• Exercise details
Within the entries that follow, report how many lines contain the word "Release", giving the number by itself.

-- -- --

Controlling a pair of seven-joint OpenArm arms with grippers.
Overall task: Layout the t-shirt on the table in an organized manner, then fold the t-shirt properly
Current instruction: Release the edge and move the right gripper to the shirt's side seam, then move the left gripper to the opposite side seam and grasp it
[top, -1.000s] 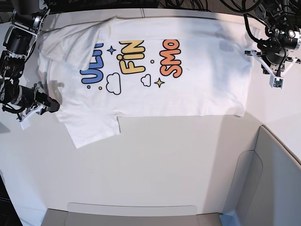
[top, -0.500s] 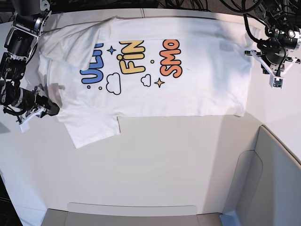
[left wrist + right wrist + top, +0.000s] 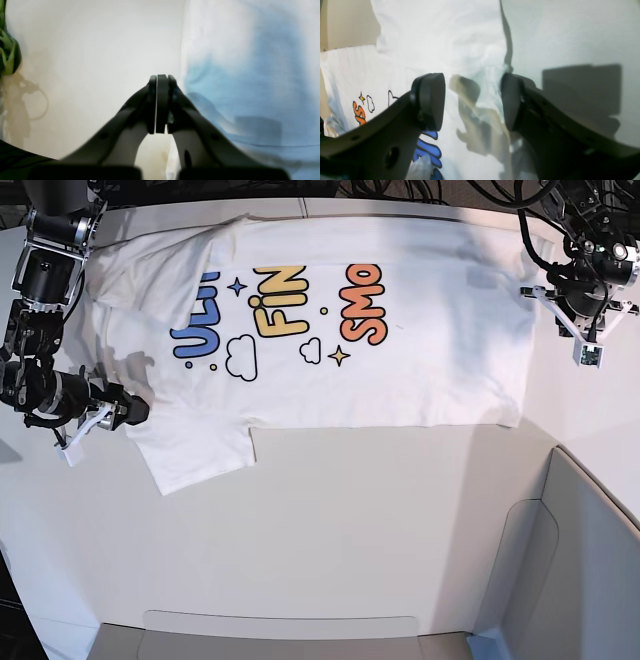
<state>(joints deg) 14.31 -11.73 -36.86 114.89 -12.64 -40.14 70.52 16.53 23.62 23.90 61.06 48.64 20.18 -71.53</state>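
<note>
the t-shirt (image 3: 330, 320) lies print-up along the far side of the counter (image 3: 350, 520), one sleeve still folded over near the blue lettering. the right gripper (image 3: 472, 102) has just spread its jaws wide at the shirt's sleeve-side edge and nudged inward, likely readying a pinch. the left gripper (image 3: 161, 103) hovers, jaws together, empty.

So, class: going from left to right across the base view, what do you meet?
Right gripper with open jaws → blue "ULTRA" lettering → yellow "FINE" lettering → orange "SMOL" lettering, all on the white cotton t-shirt → left gripper, jaws shut.
</note>
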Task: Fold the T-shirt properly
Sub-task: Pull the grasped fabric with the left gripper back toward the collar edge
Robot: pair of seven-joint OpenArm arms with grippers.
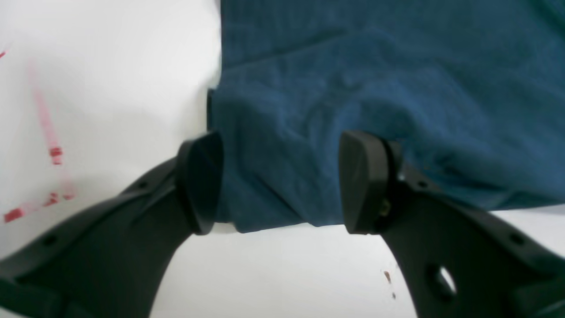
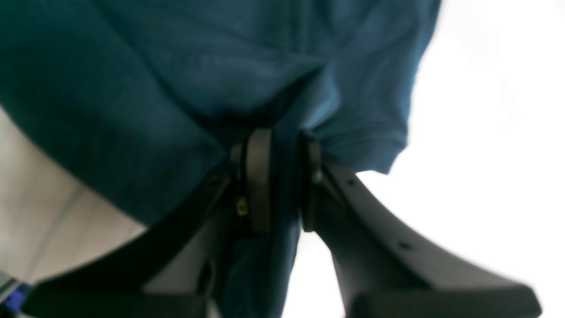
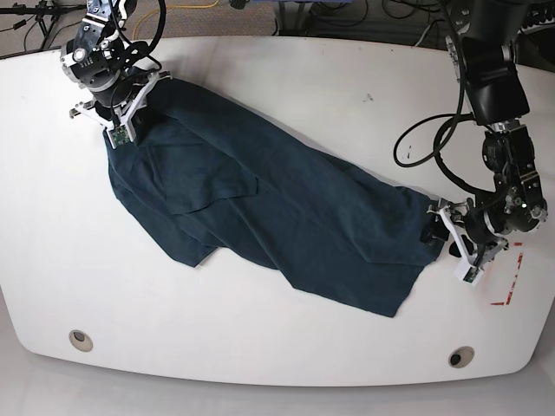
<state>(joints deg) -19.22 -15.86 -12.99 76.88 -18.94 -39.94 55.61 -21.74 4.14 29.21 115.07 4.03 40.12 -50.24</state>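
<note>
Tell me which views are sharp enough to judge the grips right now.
Base view: sharp, evenly lit. Left wrist view: T-shirt soft, table washed out. Right wrist view: blurred, bright table behind, but right gripper visibly pinches cloth.

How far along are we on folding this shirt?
Early. Nothing looks properly folded: the dark teal cloth T-shirt lies stretched diagonally across the white table, with only loose overlaps. In hand: the right tool is clamped on a bunch of cloth at one end; the left tool stands open around the other end's edge. Left: grip, then every fold.
</note>
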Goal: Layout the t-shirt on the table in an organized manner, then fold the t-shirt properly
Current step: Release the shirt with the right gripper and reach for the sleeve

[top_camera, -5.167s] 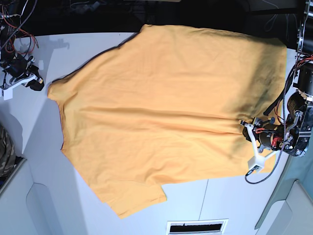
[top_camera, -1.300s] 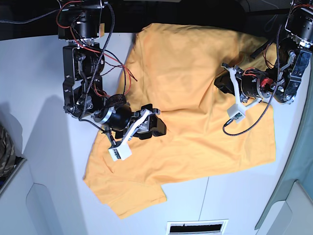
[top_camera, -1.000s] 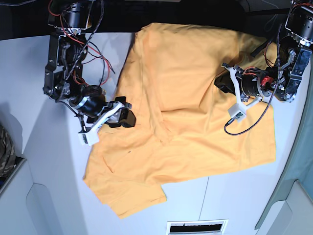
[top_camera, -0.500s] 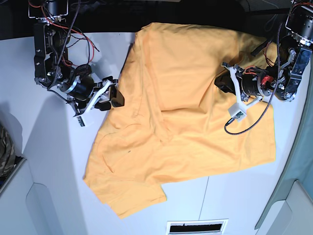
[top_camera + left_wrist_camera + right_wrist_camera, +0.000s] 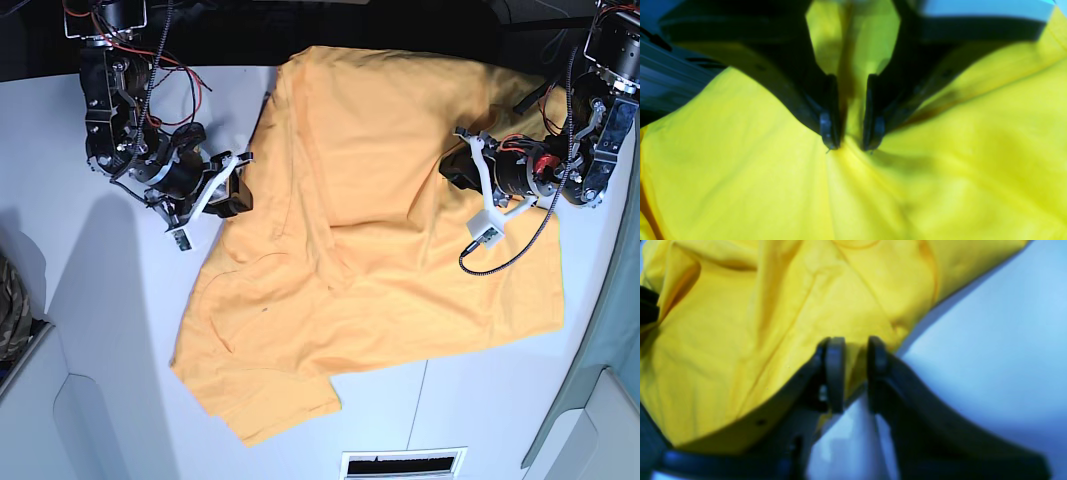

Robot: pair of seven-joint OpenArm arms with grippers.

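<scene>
On the base view's left, the right claw (image 5: 237, 180) is pinching the t-shirt's (image 5: 390, 230) edge. The shirt is lying rumpled and half-doubled across the tabletop (image 5: 90, 330). Rightward, the left claw (image 5: 462, 175) is gripping a gathered ridge. Spreading looks unfinished; folding remains.

T-shirt (image 5: 400, 200): soft woven-looking cloth, matt orange-yellow, creased, with stitched seams standing out in the right wrist view. Table (image 5: 100, 330): smooth, matt white surface. Left gripper (image 5: 851, 146) and right gripper (image 5: 855, 373): dark fingers of plastic appearance with a slight sheen; white plastic-looking brackets on both arms in base view.
</scene>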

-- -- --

• Response
2